Working for Dilbert’s Boss

It would be funnier if it were not so painfully true: Working for Dilbert’s boss.

The problem springs up all of the time, when a well-meaning good-faith estimate of the level of work is taken as the opening gambit of a one-sided negotiation.

Look out for bootable media!

Last night, I booted my Windows XP notebook after it spent the day traveling in its padded bag – never touched, dropped, struck by lightening, etc. I had left a CD in the tray and it may have tried to boot from that — oops. Removing the disk and rebooting resulted in “NTFS.SYS is missing or corrupted.” Since the machine didn’t come with a rescue CD, I used Knoppix to boot the machine to examine the partition. Looking through the partition, the C:\WINDOWS\system32\drivers directory is empty. That’s pretty unlikely a failure on Windows part – WinXP usually keeps several of these files open, and “Windows File Protection” prevents their deletion. Ran fine until I shut it down yesterday morning. Running S.M.A.R.T. utilities shows no errors on the drive. Running SpinRite right now to confirm there’s not a drive problem, then I’ll be restoring from a Ghost backup.

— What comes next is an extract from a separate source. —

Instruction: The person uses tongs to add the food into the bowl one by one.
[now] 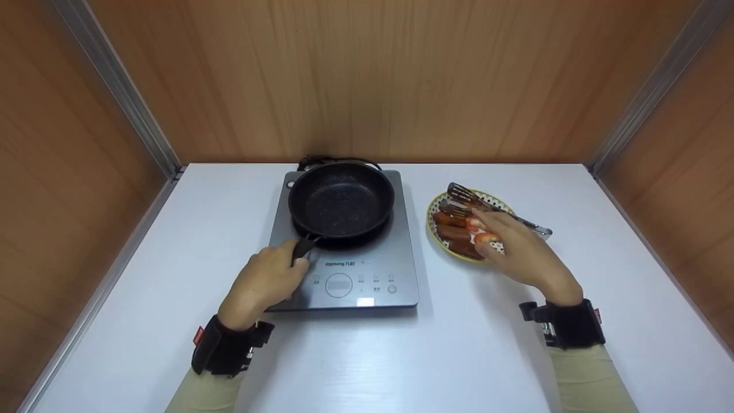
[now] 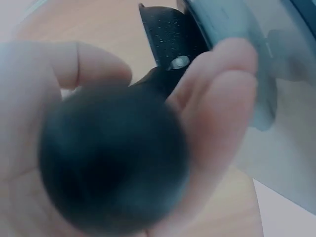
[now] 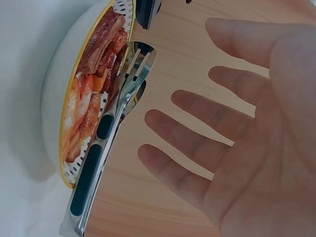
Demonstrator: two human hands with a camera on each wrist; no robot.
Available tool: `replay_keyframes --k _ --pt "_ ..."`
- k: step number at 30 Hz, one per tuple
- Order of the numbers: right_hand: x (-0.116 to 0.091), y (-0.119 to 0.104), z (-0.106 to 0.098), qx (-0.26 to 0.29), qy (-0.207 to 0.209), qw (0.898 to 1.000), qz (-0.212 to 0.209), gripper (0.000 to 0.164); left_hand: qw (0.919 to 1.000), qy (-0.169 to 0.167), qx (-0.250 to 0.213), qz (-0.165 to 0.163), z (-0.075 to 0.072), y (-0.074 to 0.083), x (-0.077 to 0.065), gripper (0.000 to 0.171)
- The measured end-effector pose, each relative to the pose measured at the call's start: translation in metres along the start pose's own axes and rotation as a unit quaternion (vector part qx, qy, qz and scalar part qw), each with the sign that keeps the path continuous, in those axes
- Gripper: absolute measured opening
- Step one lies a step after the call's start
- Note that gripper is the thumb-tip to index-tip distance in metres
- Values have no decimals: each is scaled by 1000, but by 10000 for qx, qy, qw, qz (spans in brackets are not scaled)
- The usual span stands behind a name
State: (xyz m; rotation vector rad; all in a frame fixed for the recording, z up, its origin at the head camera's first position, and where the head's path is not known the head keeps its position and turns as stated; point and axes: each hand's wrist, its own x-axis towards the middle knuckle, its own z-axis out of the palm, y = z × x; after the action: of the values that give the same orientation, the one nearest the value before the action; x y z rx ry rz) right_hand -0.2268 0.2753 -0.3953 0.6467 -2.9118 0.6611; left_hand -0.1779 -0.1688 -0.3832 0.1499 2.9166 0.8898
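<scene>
My left hand (image 1: 268,276) grips the black handle (image 1: 303,250) of a frying pan (image 1: 343,201). In the left wrist view the handle's rounded end (image 2: 113,160) fills the palm, with fingers curled around it. The pan's inside shows no food. My right hand (image 1: 519,246) hovers over the near right side of a yellow-rimmed dotted plate (image 1: 436,244), its fingers spread and holding nothing in the right wrist view. Metal tongs (image 3: 91,168) with dark inlays and slotted ends lie across the plate. Under them are brown-red meat pieces (image 3: 101,42) and orange-white pieces (image 3: 81,111).
The pan sits on a silver induction cooker (image 1: 361,295) with a control panel along its near side. A black cord (image 1: 312,162) runs behind it. Wooden panels (image 1: 367,80) enclose the white table (image 1: 344,361) at the back and both sides.
</scene>
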Motion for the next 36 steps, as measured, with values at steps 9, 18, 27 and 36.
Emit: replay_keyframes --k 9,18,27,36 --pt "1 0 -4 -109 106 9999 -20 65 9977 411 524 122 1 -15 7 29" --pt "-2 4 -3 54 107 9999 13 65 9976 468 517 10 5 -21 10 34" --pt "-4 19 -5 0 229 9989 404 63 9984 399 399 -46 7 -18 9 33" --pt "4 35 -6 -281 699 9960 471 61 9984 366 409 -140 3 -15 9 33"
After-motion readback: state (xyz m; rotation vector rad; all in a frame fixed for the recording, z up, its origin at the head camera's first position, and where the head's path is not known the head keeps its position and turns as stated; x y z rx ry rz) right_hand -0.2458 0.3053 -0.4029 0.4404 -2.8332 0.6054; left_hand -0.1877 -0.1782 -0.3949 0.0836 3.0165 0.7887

Reminder: don’t leave your computer configured to boot from devices you don’t want to boot from! UPDATE: Scanned the disk on a trustworthy computer with an up-to-date NAV, and it indicates no malware. Curiouser and curioser…

Microsoft: It’s Alive!!!!

It seems Microsoft was a day late with their Halloween horror story called Microsoft Live! and Microsoft Office Live! Whether these are truly “a Microsoft bet” (boy, is that line getting tired) or just a tired rebranding of next-gen Hotmail, MSN and bCentral services to respond to all the good press Google, Yahoo! and other rich AJAX apps are getting remains to be seen.

Dave Winer attended and called it “the worst demo ever.” Mini-Microsoft links to dozens of links. Mary Jo Foley has thorough coverage. Dan Farber questions what’s live – that it’s on the web? Niall Kennedy has some intriguing photographs.